Activity: Give back only the lines in the records below from the one with "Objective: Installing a" to the one with "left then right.", both inclusive, word for word.

Stored data entries:
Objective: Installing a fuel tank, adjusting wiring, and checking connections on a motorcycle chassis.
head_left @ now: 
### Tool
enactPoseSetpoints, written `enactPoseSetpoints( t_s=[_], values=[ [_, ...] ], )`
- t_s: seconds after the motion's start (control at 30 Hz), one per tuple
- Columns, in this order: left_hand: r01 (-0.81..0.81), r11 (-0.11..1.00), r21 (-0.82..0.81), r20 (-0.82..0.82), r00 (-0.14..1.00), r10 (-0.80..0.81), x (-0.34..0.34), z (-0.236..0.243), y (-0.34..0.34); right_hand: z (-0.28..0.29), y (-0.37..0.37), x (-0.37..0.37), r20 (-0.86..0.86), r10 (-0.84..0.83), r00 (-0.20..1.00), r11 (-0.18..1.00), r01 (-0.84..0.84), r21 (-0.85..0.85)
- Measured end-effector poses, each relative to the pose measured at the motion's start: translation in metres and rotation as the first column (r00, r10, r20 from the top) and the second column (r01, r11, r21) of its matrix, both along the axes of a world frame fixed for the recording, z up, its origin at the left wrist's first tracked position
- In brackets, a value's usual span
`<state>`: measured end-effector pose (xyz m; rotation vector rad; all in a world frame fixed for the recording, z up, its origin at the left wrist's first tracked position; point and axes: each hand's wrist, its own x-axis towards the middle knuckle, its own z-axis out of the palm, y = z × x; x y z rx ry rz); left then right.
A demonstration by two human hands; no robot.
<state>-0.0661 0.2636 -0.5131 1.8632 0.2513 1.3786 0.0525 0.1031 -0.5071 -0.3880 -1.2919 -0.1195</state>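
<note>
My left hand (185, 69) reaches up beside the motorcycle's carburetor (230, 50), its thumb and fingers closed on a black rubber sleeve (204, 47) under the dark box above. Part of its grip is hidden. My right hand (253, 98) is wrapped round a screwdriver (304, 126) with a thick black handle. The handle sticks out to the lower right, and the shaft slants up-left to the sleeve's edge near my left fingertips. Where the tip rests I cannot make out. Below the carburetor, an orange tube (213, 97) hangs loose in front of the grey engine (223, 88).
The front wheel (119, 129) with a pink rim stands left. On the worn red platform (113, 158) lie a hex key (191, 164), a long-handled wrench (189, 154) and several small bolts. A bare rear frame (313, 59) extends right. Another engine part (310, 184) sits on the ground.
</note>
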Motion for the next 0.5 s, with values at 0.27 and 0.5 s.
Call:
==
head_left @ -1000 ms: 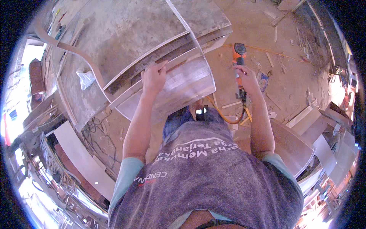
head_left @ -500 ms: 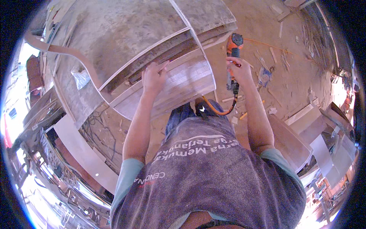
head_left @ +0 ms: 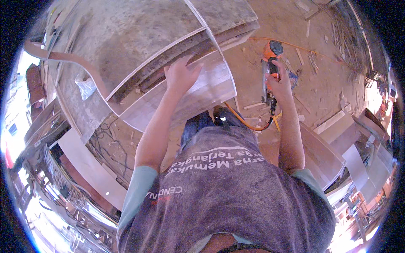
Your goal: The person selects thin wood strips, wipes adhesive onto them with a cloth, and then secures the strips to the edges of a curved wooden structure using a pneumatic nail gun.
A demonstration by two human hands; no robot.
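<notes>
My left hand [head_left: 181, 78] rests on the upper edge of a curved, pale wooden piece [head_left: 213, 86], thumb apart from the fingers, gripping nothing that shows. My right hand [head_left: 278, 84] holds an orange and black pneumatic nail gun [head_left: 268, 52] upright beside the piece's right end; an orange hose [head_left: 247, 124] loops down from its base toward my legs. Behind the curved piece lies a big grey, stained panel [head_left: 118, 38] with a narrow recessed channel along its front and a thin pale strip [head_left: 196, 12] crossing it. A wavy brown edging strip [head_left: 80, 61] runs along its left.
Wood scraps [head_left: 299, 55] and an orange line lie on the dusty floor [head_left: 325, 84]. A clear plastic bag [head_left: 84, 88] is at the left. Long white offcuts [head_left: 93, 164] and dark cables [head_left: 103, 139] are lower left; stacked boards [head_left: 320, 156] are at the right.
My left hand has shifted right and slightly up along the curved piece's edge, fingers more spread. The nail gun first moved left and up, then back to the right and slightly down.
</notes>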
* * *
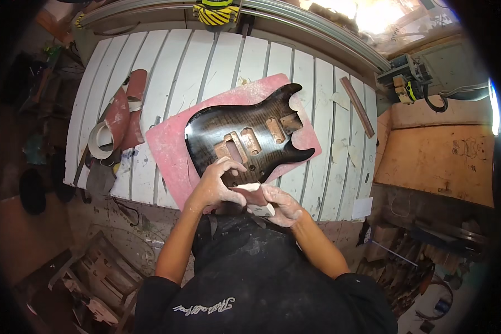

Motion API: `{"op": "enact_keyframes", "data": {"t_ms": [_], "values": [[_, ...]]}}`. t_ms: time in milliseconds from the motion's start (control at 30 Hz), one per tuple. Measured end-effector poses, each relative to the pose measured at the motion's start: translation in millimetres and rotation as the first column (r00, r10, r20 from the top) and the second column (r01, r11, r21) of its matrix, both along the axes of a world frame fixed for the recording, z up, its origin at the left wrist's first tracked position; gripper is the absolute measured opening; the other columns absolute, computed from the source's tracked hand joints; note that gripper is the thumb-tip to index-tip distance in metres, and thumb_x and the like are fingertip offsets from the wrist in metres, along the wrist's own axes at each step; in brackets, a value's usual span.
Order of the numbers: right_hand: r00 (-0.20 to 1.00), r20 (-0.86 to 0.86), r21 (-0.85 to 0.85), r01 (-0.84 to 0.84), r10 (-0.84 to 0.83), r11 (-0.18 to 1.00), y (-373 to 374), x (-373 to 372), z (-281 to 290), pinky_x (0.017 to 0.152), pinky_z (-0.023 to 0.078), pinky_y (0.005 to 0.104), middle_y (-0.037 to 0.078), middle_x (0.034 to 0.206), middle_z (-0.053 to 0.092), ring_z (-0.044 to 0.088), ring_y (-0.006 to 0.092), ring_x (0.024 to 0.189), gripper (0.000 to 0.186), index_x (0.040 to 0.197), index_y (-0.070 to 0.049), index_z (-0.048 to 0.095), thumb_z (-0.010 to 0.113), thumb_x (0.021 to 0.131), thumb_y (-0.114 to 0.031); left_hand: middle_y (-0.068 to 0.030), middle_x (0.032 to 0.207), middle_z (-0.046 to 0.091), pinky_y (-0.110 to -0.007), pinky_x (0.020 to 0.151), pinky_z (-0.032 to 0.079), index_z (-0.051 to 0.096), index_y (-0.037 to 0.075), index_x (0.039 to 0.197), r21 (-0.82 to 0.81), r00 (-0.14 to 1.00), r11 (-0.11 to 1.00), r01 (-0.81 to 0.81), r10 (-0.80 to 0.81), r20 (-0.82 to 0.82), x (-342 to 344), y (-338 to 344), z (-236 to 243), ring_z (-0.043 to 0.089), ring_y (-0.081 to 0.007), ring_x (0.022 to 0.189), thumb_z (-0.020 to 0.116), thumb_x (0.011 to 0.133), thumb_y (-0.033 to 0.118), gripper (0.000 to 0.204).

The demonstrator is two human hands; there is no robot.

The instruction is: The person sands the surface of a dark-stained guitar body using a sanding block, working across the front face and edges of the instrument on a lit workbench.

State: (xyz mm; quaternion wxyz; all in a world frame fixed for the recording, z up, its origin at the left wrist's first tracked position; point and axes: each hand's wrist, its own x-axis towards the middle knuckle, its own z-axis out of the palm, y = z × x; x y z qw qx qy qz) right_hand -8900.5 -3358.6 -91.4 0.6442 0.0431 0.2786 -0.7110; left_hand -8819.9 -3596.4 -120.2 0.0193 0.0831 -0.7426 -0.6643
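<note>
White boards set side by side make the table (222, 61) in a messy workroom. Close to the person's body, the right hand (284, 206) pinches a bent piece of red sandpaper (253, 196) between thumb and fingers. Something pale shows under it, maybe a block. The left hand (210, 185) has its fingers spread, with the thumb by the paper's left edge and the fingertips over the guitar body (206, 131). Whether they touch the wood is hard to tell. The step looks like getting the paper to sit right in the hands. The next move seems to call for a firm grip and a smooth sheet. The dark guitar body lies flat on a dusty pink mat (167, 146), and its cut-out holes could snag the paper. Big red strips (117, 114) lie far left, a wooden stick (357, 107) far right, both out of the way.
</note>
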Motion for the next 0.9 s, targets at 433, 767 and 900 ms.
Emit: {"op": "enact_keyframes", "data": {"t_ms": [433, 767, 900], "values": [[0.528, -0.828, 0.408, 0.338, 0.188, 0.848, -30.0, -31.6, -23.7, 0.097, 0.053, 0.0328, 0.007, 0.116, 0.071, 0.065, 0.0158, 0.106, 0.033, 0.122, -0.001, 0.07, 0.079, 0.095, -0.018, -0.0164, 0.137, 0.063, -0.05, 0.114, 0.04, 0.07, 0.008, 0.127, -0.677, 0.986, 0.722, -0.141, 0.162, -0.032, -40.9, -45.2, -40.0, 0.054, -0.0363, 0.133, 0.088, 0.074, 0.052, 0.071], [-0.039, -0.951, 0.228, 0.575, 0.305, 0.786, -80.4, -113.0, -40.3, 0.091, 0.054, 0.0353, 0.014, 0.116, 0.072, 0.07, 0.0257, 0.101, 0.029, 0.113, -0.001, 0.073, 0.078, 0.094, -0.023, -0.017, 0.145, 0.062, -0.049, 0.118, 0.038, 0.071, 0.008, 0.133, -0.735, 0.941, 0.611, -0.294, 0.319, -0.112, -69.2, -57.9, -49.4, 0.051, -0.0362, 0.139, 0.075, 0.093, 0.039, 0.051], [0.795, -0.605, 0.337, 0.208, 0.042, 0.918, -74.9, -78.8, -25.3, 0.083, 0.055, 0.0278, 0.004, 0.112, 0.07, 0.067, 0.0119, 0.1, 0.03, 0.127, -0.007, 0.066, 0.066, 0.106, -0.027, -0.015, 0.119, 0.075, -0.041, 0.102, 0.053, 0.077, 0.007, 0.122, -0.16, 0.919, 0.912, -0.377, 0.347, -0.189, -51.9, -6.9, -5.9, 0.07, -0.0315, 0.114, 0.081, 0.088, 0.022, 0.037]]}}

Exercise output:
Objective: Installing a fuel tank, adjusting wiring, and checking connections on a motorcycle chassis.
head_left @ now: 
### Tool
enactPoseSetpoints, written `enactPoseSetpoints( t_s=[_], values=[ [_, ...] ], )`
- t_s: seconds after the motion's start (control at 30 Hz), one per tuple
- Columns, in this order: left_hand: r01 (-0.81..0.81), r11 (-0.11..1.00), r21 (-0.82..0.81), r20 (-0.82..0.82), r00 (-0.14..1.00), r10 (-0.80..0.81), x (-0.34..0.34), z (-0.236..0.243), y (-0.34..0.34); right_hand: z (-0.28..0.29), y (-0.37..0.37), x (-0.37..0.37), r20 (-0.86..0.86), r10 (-0.84..0.83), r00 (-0.20..1.00), r11 (-0.18..1.00), r01 (-0.84..0.84), r21 (-0.85..0.85)
- Measured end-effector poses, each relative to the pose measured at the motion's start: translation in metres and rotation as the first column (r00, r10, r20 from the top) and the second column (r01, r11, r21) of its matrix, both along the axes of a world frame fixed for the recording, z up, its origin at the left wrist's first tracked position
- In brackets, a value's usual span
`<state>`: measured end-effector pose (xyz m; rotation vector rad; all in a world frame fixed for the recording, z up, its origin at the left wrist's first tracked position; point and axes: each hand's wrist, its own x-axis towards the middle knuckle, its own z-axis out of the palm, y = z × x; x y z rx ry rz); left then right.

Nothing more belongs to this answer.